In the June STEO, EIA raised its estimate that 2022 crude oil production will increase 730k bpd vs 720k bpd a month ago and sees 2023 output increasing 1050k bpd vs 940k a month ago. The EIA estimate that U.S. production of crude oil and other liquids averaged 19.9 million b/d in May, which was within 3% of January 2020’s record high production of 20.5 million b/d. The EIA also estimate that OPEC crude oil and other liquids production has returned to pre-pandemic levels
- Estimate that U.S. production of crude oil and other liquids averaged 19.9 million b/d in May, which was within 3% of January 2020’s record high production of 20.5 million b/d.
- Estimate that OPEC crude oil and other liquids production has returned to pre-pandemic levels:
- May OPEC production was 33.7 million b/d, 1% higher than the first quarter of 2020 (1Q20) OPEC production of 33.4 million b/d.
- OPEC+ announced on June 2 that they will increase crude oil production targets for July and August.
- Forecast that OPEC crude oil and total liquid fuels production will increase to 34.6 million b/d in 3Q22, the highest since 2Q19.

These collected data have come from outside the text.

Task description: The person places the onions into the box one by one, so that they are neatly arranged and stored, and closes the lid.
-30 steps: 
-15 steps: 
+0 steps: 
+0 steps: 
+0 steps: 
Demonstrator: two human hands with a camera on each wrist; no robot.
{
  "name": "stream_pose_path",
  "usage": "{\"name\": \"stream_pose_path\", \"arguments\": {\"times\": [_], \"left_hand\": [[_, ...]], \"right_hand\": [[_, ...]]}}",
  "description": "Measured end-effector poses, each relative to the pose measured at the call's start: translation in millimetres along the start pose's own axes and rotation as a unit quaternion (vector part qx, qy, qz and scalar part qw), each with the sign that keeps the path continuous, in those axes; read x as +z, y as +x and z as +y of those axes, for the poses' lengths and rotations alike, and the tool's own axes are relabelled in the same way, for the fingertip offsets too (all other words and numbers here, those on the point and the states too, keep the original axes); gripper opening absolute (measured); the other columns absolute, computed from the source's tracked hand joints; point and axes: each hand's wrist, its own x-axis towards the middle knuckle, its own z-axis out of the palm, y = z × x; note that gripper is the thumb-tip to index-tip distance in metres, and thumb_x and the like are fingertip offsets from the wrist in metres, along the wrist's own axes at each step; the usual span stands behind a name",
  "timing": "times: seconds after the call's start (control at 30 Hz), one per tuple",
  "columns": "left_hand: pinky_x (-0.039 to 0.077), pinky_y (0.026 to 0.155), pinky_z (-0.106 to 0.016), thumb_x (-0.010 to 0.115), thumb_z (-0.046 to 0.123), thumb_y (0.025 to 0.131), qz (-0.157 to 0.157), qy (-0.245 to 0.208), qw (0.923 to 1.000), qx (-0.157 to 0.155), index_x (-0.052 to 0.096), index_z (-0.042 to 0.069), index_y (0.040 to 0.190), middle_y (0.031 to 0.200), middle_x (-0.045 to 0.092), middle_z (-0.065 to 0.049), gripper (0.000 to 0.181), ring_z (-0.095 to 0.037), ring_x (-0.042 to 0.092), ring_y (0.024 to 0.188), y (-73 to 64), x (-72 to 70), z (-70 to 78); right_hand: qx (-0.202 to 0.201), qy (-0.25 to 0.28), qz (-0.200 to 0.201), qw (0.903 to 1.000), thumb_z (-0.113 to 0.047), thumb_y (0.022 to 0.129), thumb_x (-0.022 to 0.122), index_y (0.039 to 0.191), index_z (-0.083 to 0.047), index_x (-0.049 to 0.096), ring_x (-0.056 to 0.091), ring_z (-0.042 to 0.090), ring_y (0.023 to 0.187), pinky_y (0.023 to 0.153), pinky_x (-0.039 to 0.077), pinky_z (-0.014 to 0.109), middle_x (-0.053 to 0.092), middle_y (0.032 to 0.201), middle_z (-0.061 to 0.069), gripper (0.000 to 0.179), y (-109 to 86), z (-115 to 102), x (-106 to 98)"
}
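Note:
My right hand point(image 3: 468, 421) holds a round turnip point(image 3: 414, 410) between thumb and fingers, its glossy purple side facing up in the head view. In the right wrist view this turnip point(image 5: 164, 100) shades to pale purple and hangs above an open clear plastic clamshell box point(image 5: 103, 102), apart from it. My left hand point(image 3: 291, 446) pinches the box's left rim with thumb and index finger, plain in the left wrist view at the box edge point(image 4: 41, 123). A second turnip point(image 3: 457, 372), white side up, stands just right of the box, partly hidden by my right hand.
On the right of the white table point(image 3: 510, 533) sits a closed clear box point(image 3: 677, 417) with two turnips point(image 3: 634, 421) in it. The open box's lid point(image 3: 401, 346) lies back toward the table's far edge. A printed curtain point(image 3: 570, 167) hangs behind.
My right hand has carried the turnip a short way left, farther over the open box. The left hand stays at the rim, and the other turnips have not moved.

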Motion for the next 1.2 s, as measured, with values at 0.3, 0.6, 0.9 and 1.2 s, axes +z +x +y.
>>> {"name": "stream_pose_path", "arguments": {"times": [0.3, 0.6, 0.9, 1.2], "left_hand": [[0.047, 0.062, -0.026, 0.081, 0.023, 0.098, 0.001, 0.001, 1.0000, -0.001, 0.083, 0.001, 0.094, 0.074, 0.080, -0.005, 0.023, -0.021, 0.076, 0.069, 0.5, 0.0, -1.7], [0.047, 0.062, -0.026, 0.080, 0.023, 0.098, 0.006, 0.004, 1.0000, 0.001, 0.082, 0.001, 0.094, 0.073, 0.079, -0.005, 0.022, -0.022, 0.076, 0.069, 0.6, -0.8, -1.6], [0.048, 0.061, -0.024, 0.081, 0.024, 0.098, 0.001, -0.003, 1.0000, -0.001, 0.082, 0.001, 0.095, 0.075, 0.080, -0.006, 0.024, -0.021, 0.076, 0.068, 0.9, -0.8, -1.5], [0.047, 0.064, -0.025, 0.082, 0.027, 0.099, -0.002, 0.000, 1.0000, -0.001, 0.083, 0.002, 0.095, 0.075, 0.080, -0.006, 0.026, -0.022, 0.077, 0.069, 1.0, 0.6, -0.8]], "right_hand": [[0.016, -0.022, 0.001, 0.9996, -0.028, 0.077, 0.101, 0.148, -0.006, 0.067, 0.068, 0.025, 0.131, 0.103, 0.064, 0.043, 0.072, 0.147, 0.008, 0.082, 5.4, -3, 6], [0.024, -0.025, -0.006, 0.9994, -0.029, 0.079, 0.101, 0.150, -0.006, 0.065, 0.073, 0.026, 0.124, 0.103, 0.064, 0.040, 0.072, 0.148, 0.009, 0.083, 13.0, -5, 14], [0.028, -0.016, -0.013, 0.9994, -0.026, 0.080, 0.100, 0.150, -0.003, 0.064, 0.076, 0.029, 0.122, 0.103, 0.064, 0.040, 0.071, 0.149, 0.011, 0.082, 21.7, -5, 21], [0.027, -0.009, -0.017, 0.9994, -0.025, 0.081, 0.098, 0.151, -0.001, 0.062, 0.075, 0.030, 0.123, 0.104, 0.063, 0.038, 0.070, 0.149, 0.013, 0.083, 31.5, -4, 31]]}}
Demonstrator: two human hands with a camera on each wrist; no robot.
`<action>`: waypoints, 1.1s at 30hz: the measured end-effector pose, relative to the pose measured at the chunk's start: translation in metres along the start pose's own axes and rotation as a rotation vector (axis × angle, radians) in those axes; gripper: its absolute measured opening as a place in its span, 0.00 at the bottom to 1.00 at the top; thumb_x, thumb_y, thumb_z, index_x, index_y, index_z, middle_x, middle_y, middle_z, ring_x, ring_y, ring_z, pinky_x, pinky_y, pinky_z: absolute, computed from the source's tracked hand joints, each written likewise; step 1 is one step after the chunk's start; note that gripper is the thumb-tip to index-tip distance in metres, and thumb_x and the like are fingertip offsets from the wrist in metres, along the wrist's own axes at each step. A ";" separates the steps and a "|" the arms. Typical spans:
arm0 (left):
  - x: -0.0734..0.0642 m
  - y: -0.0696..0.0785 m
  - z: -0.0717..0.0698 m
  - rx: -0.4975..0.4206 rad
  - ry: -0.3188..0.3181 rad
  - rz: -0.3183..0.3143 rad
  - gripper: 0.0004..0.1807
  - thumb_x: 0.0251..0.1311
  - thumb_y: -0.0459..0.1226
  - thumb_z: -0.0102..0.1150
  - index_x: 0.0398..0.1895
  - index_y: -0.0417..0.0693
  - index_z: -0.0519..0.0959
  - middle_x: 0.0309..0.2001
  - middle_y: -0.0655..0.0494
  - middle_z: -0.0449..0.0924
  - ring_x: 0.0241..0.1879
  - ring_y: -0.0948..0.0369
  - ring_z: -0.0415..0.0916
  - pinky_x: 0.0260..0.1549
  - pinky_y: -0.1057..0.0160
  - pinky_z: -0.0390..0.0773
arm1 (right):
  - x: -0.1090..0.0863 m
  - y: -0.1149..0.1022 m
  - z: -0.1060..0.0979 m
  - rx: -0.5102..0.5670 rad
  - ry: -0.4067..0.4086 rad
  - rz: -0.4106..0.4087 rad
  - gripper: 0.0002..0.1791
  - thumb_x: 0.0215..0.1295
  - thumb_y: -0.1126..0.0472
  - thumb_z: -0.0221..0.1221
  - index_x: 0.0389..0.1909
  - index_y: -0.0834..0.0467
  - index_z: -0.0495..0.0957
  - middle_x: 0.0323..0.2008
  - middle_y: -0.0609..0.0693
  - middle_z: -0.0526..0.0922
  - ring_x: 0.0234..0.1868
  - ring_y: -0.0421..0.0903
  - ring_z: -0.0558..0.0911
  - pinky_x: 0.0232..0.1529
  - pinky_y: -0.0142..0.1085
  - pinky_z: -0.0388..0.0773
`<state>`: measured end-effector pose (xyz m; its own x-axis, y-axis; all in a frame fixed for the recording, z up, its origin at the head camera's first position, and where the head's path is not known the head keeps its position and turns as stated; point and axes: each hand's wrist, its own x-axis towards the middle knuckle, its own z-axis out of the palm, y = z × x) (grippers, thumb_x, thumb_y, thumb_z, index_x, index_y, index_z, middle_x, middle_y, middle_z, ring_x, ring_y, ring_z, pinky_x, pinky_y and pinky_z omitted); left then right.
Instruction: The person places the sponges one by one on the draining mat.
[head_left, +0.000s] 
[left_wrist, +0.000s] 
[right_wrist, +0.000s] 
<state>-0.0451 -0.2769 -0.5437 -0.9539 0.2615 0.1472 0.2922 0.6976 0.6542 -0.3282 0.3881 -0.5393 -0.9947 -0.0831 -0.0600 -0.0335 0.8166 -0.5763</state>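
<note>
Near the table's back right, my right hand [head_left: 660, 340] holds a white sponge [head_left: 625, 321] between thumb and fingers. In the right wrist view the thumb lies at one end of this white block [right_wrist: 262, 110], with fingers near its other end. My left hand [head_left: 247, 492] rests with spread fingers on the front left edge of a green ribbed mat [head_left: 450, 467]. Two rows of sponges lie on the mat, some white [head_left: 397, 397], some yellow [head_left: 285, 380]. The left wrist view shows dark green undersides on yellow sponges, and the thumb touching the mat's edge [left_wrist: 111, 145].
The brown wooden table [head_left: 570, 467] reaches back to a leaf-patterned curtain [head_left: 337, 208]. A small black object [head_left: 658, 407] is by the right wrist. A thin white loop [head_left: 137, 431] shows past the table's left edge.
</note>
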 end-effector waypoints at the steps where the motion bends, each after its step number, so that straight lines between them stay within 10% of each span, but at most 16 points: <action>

- Forecast Russia’s production of total liquid fuels will decline from 11.3 million b/d in the first quarter of 2022 (1Q22) to 9.3 million b/d in 4Q23.
The June Short-Term Energy Outlook (STEO) is subject to heightened levels of uncertainty resulting from a variety of factors, including Russia’s full-scale invasion of Ukraine. Global macroeconomic assumptions in STEO are from Oxford Economics and include global GDP growth of 3.1% in 2022 and 3.4% in 2023, compared with growth of 6.0% in 2021. A range of potential macroeconomic outcomes could affect energy markets in the forecast period. Factors driving energy supply uncertainty include how sanctions affect Russia’s oil production, the production decisions of OPEC+, and the rate at which U.S. oil and natural gas producers increase drilling.
Global Oil Production
EIA forecast Russia’s production of total liquid fuels will decline from 11.3 million b/d in the first quarter of 2022 (1Q22) to 9.3 million b/d in 4Q23. This STEO incorporates the recently announced EU ban of seaborne crude oil and petroleum product imports from Russia.
EIA assume the crude oil import ban will be imposed in six months and the petroleum product import ban in eight months. This forecast does not reflect restrictions on shipping insurance, as details regarding such restrictions were not available when we finalized this forecast-on June 2. The possibility that these sanctions or other potential future sanctions reduce Russia’s oil production by more than expected creates upward risks for crude oil prices during the forecast period.
Forecast depends heavily on future production decisions by OPEC+, the responsiveness of U.S. tight oil production to oil prices, and the pace of oil demand growth, among other factors.